The US government’s deficit grew again in December 2009. The difference between its outlays and receipts as presented on the following chart has now reached a new record.
In order to smooth out month-to-month fluctuations and illustrate the underlying trend, the above chart calculates the US government’s deficit using a 12-month moving average of both receipts and outlays. The resulting gap between income and spending rose 10-out-of-12 months in 2009. The gap, which was $62.1 billion in January 2009, nearly doubled to $122.6 billion for the month of December, the largest monthly deficit so far. The trend – as illustrated by the two 12-month moving averages – suggests that this gap will continue to grow.
Note that while spending appears to be leveling out, receipts remain in freefall. With unemployment continuing to rise, it seems likely that this downtrend in receipts will not reverse anytime soon.

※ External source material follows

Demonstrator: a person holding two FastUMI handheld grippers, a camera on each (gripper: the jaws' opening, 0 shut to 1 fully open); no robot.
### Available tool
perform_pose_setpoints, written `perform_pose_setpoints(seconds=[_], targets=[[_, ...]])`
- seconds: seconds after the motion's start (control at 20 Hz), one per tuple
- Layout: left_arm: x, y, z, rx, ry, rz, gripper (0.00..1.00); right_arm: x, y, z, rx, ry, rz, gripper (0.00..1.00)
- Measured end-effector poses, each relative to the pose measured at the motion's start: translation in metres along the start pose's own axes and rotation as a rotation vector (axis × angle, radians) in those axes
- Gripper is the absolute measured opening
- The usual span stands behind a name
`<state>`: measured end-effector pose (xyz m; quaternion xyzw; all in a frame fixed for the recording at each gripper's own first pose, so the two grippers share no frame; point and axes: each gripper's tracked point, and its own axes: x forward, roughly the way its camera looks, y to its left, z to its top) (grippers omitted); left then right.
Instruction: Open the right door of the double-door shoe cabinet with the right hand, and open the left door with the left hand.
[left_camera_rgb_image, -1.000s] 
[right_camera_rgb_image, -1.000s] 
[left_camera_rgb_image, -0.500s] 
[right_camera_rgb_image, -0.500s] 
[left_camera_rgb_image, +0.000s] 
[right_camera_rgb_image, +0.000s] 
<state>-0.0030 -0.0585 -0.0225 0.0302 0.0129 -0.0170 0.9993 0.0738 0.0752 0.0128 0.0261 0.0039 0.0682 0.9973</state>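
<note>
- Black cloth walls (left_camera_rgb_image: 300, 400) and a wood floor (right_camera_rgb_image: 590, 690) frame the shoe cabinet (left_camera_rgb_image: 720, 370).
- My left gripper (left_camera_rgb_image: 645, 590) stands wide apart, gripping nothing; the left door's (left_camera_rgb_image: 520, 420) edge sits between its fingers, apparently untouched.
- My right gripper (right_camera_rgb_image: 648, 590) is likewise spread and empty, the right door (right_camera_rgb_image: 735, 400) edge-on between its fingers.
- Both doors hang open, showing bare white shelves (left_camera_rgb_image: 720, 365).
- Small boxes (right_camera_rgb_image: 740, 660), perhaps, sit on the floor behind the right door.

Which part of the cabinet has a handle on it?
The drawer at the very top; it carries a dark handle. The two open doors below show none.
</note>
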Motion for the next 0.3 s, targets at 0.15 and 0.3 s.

So the US government remains on course to continue accumulating a huge mountain of debt. One has to wonder when the breaking point will be reached. After all, how much of the world’s savings can the US government really expect to attract?
If the US government cannot attract enough savings to meet its borrowing needs, it has to ‘print’ the dollars it wants to spend, which is of course what quantitative easing is all about. But this printing comes with a cost, just like every episode of government currency creation throughout history. It is the cost of inflation, and eventually, hyperinflation.